[DATA SHOWN Boundary: Start]

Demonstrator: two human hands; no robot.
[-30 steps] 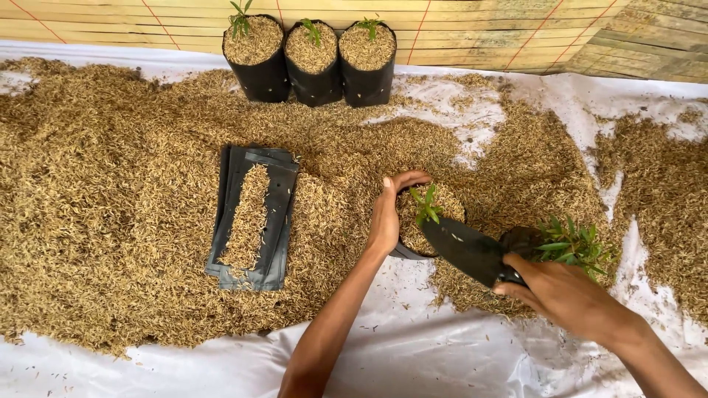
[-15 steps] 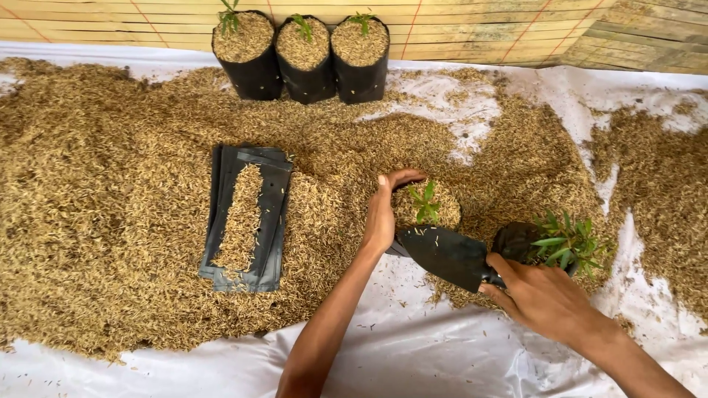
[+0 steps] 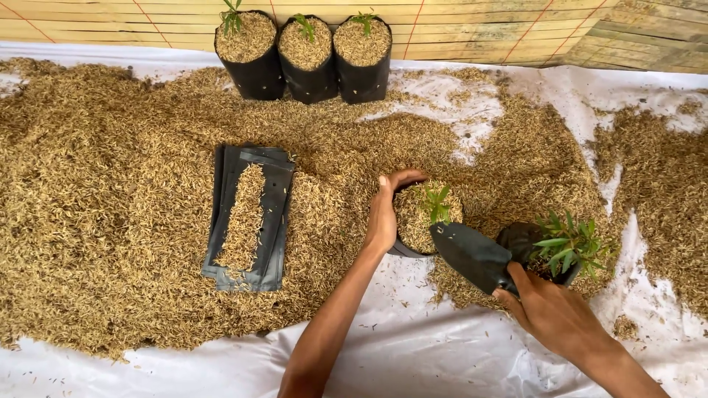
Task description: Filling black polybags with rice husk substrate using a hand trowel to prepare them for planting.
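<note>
1. Head view puts your left hand [image 3: 383, 214] on the near-left rim of a black grow bag [image 3: 413, 247], fingers curled over the edge and thumb down the outside, gripping the bag wall.
2. Your right hand [image 3: 549, 313] is wrapped around the handle of a dark trowel [image 3: 472, 254]; the handle itself is hidden under your fingers, so you can't see exactly how you grip it.
3. That trowel blade points up and left, its tip just at the rim of the bag you are holding.
4. Inside this bag the husk fill reaches almost to the top, and a small green seedling [image 3: 437, 203] stands upright near the far right side.
5. Just right of the trowel sits a second, darker bag holding a bushier green plant [image 3: 569, 245], close beside your right hand.
6. To your left, a flat stack of empty black bags [image 3: 276, 214] lies on the husks, with a strip of husk scattered down its middle.
7. All around spreads a wide layer of rice husks [image 3: 110, 191] over a white sheet [image 3: 413, 346].
8. At the far edge, three filled black bags [image 3: 310, 74], each with a small sprout, stand touching in a row against a bamboo wall [image 3: 516, 29].
</note>
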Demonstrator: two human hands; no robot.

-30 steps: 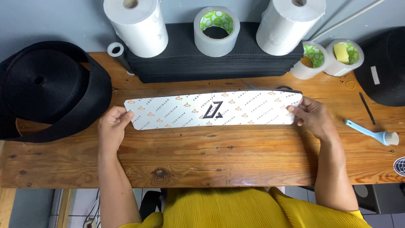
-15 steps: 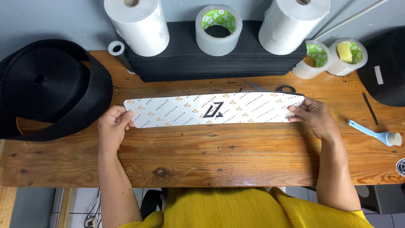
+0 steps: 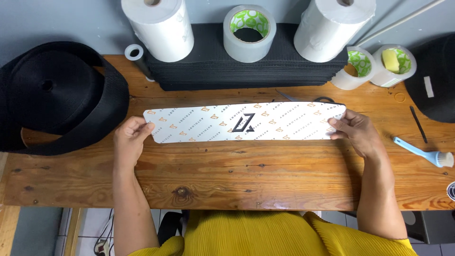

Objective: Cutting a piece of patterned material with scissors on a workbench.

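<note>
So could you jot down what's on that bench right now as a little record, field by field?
Surface: wooden table
Held thing: long white printed panel, lying flat along the table
Left hand: grips the panel's left end
Right hand: grips the panel's right end
Behind the panel: stack of black sheets, carrying two white paper rolls and a tape roll
Far left: big black webbing roll
Far right: small blue brush
Partly hidden: scissors behind the panel's upper edge
</note>
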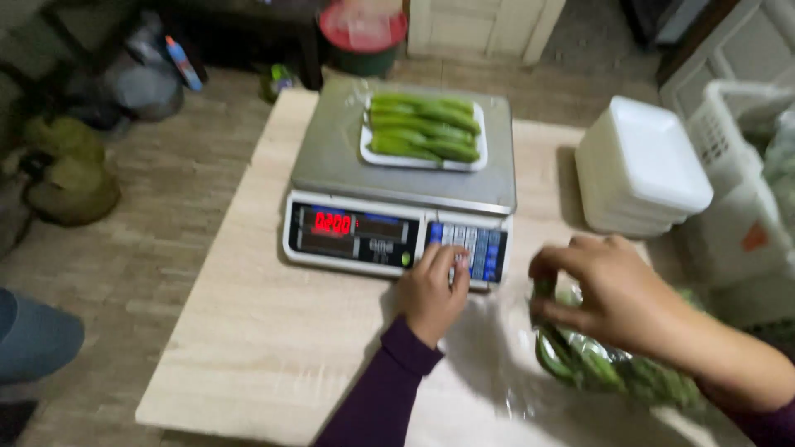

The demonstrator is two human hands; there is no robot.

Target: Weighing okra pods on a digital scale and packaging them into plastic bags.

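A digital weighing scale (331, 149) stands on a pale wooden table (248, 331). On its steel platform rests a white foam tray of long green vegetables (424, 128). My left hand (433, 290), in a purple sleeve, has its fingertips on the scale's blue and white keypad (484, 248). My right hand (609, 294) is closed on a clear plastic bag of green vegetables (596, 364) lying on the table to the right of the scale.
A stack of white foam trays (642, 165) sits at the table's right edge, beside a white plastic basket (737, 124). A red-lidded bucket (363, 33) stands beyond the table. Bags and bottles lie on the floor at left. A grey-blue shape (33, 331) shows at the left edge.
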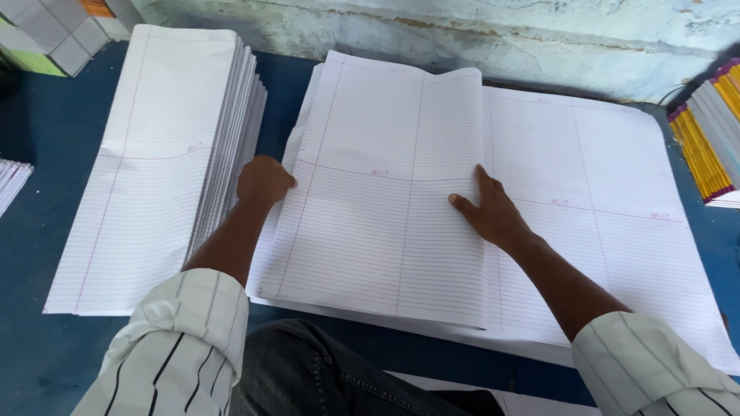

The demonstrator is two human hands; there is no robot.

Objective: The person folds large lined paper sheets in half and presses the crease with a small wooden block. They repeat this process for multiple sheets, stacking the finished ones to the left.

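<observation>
A thick folded bundle of white ruled sheets (378, 208) lies on the left half of a large stack of flat ruled sheets (609, 192). My right hand (489, 212) presses flat on the bundle's right edge, fingers spread. My left hand (262, 182) grips the bundle's left edge, fingers tucked under the paper. To the left stands a tall pile of folded ruled sheets (166, 162), close to my left hand but apart from it.
Everything rests on a blue surface (31, 339). Stacked notebooks with yellow and pink spines (705, 139) sit at the right edge. More paper (9, 181) shows at the far left, tiled blocks (54, 35) at the top left. A worn wall (493, 38) runs behind.
</observation>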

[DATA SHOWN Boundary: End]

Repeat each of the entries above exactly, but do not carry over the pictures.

**FINAL ANSWER**
Demonstrator: two human hands; no robot.
[-30 steps] 
[-15 steps] 
[+0 steps] 
Task description: Filling black polybags with rice husk substrate using a hand trowel to prepare them for planting.
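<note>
1. Head view puts your left hand [image 3: 383, 214] on the near-left rim of a black grow bag [image 3: 413, 247], fingers curled over the edge and thumb down the outside, gripping the bag wall.
2. Your right hand [image 3: 549, 313] is wrapped around the handle of a dark trowel [image 3: 472, 254]; the handle itself is hidden under your fingers, so you can't see exactly how you grip it.
3. That trowel blade points up and left, its tip just at the rim of the bag you are holding.
4. Inside this bag the husk fill reaches almost to the top, and a small green seedling [image 3: 437, 203] stands upright near the far right side.
5. Just right of the trowel sits a second, darker bag holding a bushier green plant [image 3: 569, 245], close beside your right hand.
6. To your left, a flat stack of empty black bags [image 3: 276, 214] lies on the husks, with a strip of husk scattered down its middle.
7. All around spreads a wide layer of rice husks [image 3: 110, 191] over a white sheet [image 3: 413, 346].
8. At the far edge, three filled black bags [image 3: 310, 74], each with a small sprout, stand touching in a row against a bamboo wall [image 3: 516, 29].
</note>
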Demonstrator: two human hands; no robot.

-30 steps: 
-15 steps: 
+0 steps: 

Objective: Cutting a piece of patterned material with scissors on a workbench.

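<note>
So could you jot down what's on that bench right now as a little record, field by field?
Surface: wooden table
Held thing: long white printed panel, lying flat along the table
Left hand: grips the panel's left end
Right hand: grips the panel's right end
Behind the panel: stack of black sheets, carrying two white paper rolls and a tape roll
Far left: big black webbing roll
Far right: small blue brush
Partly hidden: scissors behind the panel's upper edge
</note>
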
The demonstrator is two human hands; there is no robot.

Target: Weighing okra pods on a digital scale and packaging them into plastic bags.

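A digital weighing scale (331, 149) stands on a pale wooden table (248, 331). On its steel platform rests a white foam tray of long green vegetables (424, 128). My left hand (433, 290), in a purple sleeve, has its fingertips on the scale's blue and white keypad (484, 248). My right hand (609, 294) is closed on a clear plastic bag of green vegetables (596, 364) lying on the table to the right of the scale.
A stack of white foam trays (642, 165) sits at the table's right edge, beside a white plastic basket (737, 124). A red-lidded bucket (363, 33) stands beyond the table. Bags and bottles lie on the floor at left. A grey-blue shape (33, 331) shows at the left edge.
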
The demonstrator is two human hands; there is no robot.

Objective: The person folds large lined paper sheets in half and presses the crease with a small wooden block. They repeat this process for multiple sheets, stacking the finished ones to the left.

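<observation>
A thick folded bundle of white ruled sheets (378, 208) lies on the left half of a large stack of flat ruled sheets (609, 192). My right hand (489, 212) presses flat on the bundle's right edge, fingers spread. My left hand (262, 182) grips the bundle's left edge, fingers tucked under the paper. To the left stands a tall pile of folded ruled sheets (166, 162), close to my left hand but apart from it.
Everything rests on a blue surface (31, 339). Stacked notebooks with yellow and pink spines (705, 139) sit at the right edge. More paper (9, 181) shows at the far left, tiled blocks (54, 35) at the top left. A worn wall (493, 38) runs behind.
</observation>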

The response to this exercise is done.